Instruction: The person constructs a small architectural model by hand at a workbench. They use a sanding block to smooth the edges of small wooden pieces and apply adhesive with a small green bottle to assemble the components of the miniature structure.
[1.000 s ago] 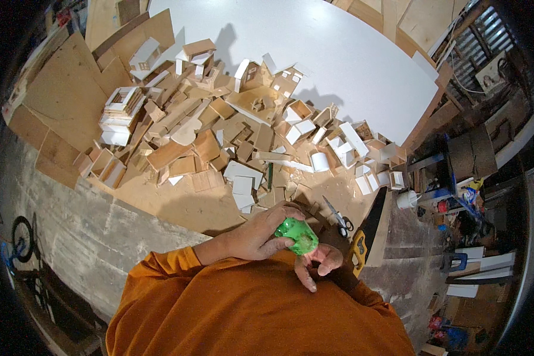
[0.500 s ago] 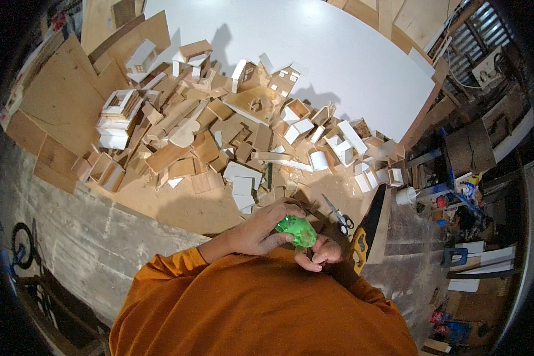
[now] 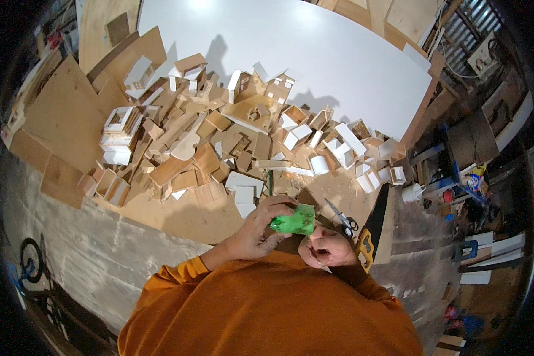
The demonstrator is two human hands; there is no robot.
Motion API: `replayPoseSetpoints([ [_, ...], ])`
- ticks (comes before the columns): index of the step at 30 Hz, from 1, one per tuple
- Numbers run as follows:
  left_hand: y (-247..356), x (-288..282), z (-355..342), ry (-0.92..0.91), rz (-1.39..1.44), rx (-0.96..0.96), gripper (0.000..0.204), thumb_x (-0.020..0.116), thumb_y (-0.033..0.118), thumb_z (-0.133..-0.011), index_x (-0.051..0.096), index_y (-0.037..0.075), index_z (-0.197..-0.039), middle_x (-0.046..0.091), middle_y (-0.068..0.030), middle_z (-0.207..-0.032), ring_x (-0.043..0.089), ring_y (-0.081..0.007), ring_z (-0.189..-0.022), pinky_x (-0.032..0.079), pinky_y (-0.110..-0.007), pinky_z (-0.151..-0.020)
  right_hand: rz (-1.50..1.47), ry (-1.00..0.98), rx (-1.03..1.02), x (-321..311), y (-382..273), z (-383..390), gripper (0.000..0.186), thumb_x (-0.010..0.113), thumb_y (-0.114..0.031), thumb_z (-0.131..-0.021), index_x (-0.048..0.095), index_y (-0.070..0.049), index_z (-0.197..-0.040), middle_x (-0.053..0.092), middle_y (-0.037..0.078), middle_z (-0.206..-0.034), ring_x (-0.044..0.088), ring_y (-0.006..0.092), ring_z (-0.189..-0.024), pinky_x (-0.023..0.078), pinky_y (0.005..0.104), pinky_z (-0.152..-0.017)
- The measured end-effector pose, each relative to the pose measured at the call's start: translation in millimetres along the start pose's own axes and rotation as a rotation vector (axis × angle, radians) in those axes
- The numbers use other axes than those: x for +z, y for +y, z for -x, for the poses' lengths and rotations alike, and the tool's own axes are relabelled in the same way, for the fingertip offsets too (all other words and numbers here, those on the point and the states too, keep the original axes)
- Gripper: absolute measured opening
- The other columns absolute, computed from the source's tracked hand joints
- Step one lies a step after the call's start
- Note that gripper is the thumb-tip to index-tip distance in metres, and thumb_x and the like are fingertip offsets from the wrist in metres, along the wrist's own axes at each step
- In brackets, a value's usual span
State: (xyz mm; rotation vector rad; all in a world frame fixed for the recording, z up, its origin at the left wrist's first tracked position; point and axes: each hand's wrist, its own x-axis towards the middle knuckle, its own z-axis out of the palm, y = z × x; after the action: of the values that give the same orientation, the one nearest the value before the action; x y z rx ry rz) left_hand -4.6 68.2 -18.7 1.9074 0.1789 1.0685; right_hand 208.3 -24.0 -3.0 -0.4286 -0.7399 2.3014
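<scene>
Green plastic vessel (image 3: 295, 220) is clasped in the left grip (image 3: 258, 229), opened to its width, before the orange shirt (image 3: 267, 302); the right grip (image 3: 331, 247) is curled beside it, its contents indeterminable.

A stained grey floor (image 3: 130, 243) borders the tan desk (image 3: 181, 221), and beyond it a large white panel (image 3: 314, 50) catches two bright patches of light. Corrugated metal sheeting (image 3: 466, 25) shows at the dim upper right.
</scene>
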Motion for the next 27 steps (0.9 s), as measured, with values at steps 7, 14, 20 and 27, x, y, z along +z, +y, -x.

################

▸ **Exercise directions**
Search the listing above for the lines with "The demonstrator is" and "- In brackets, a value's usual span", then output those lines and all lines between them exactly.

▸ **Solution for this task**
The demonstrator is two human hands; there is no robot.
Motion API: `replayPoseSetpoints([ [_, ...], ])`
- ticks (comes before the columns): index of the step at 30 Hz, from 1, one per tuple
- Numbers run as follows:
  left_hand: y (-247..356), x (-288..282), z (-355..342), ry (-0.92..0.91), rz (-1.39..1.44), rx (-0.96..0.96), gripper (0.000..0.204), thumb_x (-0.020..0.116), thumb_y (-0.033..0.118), thumb_z (-0.133..-0.011), index_x (-0.051..0.096), index_y (-0.037..0.075), index_z (-0.197..-0.039), middle_x (-0.046..0.091), middle_y (-0.068..0.030), middle_z (-0.207..-0.032), ring_x (-0.043..0.089), ring_y (-0.081..0.007), ring_z (-0.189..-0.022), pinky_x (-0.032..0.079), pinky_y (-0.110..-0.007), pinky_z (-0.151..-0.020)
  right_hand: rz (-1.50..1.47), ry (-1.00..0.98), rx (-1.03..1.02), x (-321..311), y (-382..273), z (-383..390), gripper (0.000..0.186), thumb_x (-0.010..0.113), thumb_y (-0.114..0.031), thumb_z (-0.131..-0.021), index_x (-0.048..0.095), index_y (-0.070..0.049), index_z (-0.197..-0.040), middle_x (-0.053..0.092), middle_y (-0.037..0.078), middle_z (-0.206..-0.034), ring_x (-0.044..0.088), ring_y (-0.006..0.092), ring_z (-0.189..-0.024), pinky_x (-0.023..0.078), pinky_y (0.005..0.104), pinky_z (-0.152..-0.017)
- The measured end-effector pose, each relative to the pose measured at the call's start: translation in millimetres along the start pose's own axes and rotation as a rotation vector (axis × angle, radians) in those axes
- The numbers use other axes than those: x for +z, y for +y, z for -x, for the poses' lengths and rotations alike, and the tool's own axes are relabelled in the same way, for the fingertip offsets too (all other words and numbers here, those on the point and the states too, keep the original axes)
- Gripper: absolute measured opening
- The other columns absolute, computed from the source's tracked hand joints
- Step one lies a step after the call's start
- Note that gripper is the thumb-tip to index-tip distance in metres, and thumb_x and the like are fingertip offsets from the wrist in metres, along the wrist's own axes at each step
- In brackets, a value's usual span

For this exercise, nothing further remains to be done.